Née aux Etats-Unis, Robert Siodmak va pourtant passer les trente premières années de sa vie en Allemagne où il met en scène ses premiers films. L’arrivée du Nationalisme le pousse alors à l’exil, en Europe d’abord puis pour un retour vers son pays de naissance au début des années trente. Après un passage à la Paramount, sa carrière va prendre son élan chez Universal Pictures – avec Le Fils de Dracula, 1943, abordé dans notre coin du cinéphile consacré à Universal Monsters -. Entre le milieu et la fin des années quarante, Siodmak va connaître sa période la plus faste, en imprimant son style – proche de l’expressionnisme allemand – au film noir hollywoodien. Avec Les Tueurs (1946), Les Mains qui tuent (1944) et Pour toi j’ai tué (1949) sont tout simplement de véritables chefs-d’œuvre.
Les Mains qui tuent (Phantom Lady).
Accusé d’avoir assassiné son épouse, Scott Henderson (Alan Curtis) est condamné à mort. Pour tenter de le sauver, son assistante, Carol (Ella Raines), va rechercher la femme qui était avec lui à un spectacle durant toute cette soirée. Le faux-coupable qu’un cadre enferme lentement mais surement dès son premier interrogatoire, un procès où il sera constamment maintenu hors-champ; Siodmak transcende le fatum d’une impitoyable mécanique scénaristique – tiré d’u roman de William Irish- grâce à l’ingéniosité et la précision de sa mise en scène. Encore plus admirable, la photographie d’Elwood Bredell dirige véritablement le film. La porosité naturelle entre le genre criminel et l’horreur éclate dans les magnifiques contrastes des ombres menaçantes où se réfugient les véritables mains meurtrières. Son propriétaire, incapable de maîtriser ses pulsions, s’inscrit, par son ambivalence profondément humaine, dans la lignée des loups-garous et vampires tourmentés d’ Universal Monsters. Lorsque la lumière se fait spectrale, comme lors de la dernière visite en prison de Carol, le romantisme prend alors des contours surréalistes et oniriques. Tout au long du film, la lumière sculpte le visage de Carol qui quitte progressivement sa discrétion et son élégance pour dévoiler ses charmes les plus envoutants. Ella Raines, dont la beauté – des yeux verts scintillants en noir et blanc – et la douceur de ses traits n’ont rien à envier à Gene Tierney, brillent de mille feux dans ce magnifique océan de pénombre qu’est Phantom Lady.
Pour toi j’ai tué (Criss Cross)
Steve Thompson (Burt Lancaster) revient vivre à Los Angeles sous prétexte de vouloir s’occuper de sa « vieille mère ». En réalité, ce dernier cherche à reconquérir son ex-femme, Anna (Yvonne De Carlo) qui fricote avec un gangster de la pire espèce.
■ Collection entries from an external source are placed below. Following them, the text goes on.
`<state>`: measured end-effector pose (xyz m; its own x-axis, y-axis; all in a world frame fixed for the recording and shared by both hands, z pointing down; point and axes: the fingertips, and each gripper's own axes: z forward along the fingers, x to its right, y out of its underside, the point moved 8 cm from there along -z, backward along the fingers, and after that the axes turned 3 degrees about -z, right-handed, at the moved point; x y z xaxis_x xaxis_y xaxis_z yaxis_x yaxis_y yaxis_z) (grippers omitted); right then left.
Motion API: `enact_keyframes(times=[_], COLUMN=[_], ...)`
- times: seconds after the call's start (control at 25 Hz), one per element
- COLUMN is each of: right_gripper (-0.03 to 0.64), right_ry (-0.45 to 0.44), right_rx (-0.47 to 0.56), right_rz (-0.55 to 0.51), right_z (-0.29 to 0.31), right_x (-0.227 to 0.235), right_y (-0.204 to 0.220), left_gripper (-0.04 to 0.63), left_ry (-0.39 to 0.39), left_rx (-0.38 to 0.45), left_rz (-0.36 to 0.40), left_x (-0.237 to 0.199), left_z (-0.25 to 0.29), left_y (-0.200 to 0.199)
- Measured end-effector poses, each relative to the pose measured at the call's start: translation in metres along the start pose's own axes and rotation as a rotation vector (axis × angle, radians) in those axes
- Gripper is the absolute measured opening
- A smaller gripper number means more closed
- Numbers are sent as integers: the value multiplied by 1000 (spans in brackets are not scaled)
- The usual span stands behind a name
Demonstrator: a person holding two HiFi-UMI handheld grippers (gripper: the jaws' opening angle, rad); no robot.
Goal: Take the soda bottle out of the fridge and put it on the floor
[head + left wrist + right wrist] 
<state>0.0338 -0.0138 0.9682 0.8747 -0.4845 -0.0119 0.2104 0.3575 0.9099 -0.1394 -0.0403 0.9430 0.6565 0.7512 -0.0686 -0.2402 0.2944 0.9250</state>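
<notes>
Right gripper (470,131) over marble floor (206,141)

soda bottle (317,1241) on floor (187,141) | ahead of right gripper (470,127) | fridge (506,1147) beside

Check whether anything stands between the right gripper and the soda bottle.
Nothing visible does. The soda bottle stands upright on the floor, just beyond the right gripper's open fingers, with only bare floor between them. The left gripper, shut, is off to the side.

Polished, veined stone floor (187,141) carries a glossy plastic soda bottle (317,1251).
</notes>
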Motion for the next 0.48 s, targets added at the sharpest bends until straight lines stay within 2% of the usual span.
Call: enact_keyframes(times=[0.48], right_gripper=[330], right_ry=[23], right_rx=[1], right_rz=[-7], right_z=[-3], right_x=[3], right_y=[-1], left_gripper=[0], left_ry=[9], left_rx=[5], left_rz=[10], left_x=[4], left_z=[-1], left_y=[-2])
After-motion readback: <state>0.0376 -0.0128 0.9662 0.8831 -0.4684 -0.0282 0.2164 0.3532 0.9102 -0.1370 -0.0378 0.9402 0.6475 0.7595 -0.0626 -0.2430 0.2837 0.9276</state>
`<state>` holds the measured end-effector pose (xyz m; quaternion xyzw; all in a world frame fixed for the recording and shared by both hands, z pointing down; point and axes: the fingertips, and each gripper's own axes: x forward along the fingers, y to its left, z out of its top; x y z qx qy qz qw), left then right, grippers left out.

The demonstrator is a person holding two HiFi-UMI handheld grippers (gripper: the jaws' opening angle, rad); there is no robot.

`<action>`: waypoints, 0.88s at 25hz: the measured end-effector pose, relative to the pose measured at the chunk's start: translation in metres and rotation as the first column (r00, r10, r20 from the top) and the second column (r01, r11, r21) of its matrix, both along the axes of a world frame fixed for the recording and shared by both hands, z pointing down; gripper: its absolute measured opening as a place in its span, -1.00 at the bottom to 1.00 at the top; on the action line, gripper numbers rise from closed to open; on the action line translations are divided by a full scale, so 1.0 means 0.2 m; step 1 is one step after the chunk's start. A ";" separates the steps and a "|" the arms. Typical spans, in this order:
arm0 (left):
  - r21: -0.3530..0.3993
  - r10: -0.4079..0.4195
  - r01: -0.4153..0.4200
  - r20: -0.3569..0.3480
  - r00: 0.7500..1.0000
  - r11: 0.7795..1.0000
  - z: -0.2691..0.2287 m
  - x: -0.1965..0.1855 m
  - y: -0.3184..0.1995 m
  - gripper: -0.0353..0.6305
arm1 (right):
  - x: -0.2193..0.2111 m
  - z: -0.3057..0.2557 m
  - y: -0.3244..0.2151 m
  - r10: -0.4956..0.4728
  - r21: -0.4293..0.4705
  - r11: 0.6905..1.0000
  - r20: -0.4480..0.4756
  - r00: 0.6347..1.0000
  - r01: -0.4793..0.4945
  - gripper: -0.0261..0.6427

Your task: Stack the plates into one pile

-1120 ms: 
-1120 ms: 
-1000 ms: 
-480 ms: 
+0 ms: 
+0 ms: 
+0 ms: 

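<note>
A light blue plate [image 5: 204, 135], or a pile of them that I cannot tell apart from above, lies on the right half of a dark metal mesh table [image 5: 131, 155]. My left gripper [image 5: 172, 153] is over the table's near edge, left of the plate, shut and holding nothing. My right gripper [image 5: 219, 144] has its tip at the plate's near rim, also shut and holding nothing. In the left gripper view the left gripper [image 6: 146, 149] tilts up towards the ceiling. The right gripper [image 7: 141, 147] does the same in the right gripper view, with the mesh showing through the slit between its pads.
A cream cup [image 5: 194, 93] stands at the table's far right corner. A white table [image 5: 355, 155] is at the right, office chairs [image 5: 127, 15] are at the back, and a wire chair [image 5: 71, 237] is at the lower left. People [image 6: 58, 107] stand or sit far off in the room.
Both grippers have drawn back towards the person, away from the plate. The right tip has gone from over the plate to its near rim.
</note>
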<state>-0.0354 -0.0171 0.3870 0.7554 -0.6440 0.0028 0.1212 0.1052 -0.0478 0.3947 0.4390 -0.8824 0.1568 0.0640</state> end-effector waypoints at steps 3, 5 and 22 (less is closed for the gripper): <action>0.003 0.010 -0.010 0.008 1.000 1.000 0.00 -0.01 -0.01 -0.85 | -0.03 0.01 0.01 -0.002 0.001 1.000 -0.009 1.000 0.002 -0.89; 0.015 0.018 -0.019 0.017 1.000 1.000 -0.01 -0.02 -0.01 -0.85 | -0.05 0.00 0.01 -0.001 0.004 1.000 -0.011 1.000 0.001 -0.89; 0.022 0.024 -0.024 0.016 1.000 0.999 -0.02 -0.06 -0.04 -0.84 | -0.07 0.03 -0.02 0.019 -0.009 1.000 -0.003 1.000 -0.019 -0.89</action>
Les deux hommes vont pourtant monter un coup ensemble… Une passion fatale, le casse du siècle dont la réussite ne tient qu’à un fil, cette chronique d’un désastre annoncé s’écrit dans la plus pure tradition des romans noirs – adaptation ici d’un titre de Don Tracy-. Tandis que dans Les Mains qui tuent le temps se dilatait pour perdre les héros, ici, le compte à rebours s’emballe pour les noyer, trouvant son acmé dans le trajet en fourgon blindé dans lequel chaque micro événement aurait pu éviter le pire. Un montage qui relève de la pure orfèvrerie dicte un impitoyable tempo. Préfigurant L’ultime Razzia (1955) , l’une des deux incursions de Kubrick dans le genre. « Plus le méchant est réussi plus le film serra réussi » disait Hitchcock; lâche, poisseux, cynique Slim Dundee coche toutes les cases du salaud qu’on adore détester, Dan Duryea fait froid dans le dos à chacune de ses apparitions. D’abord, étonnamment naïf dans les premiers temps, Burt Lancaster retrouve peu à peu les traits d’une virilité contrariée qui constituent sa persona habituelle, tout en faisant toujours preuve d’une grande nuance de jeu. En 1996, avec le style chirurgical qu’on lui connaît, sans être à proprement parler un remake, Steven Soderbergh s’emparera de nouveau du roman de Tracy. Deux adaptations aussi brillantes et palpitantes l’une que l’autre.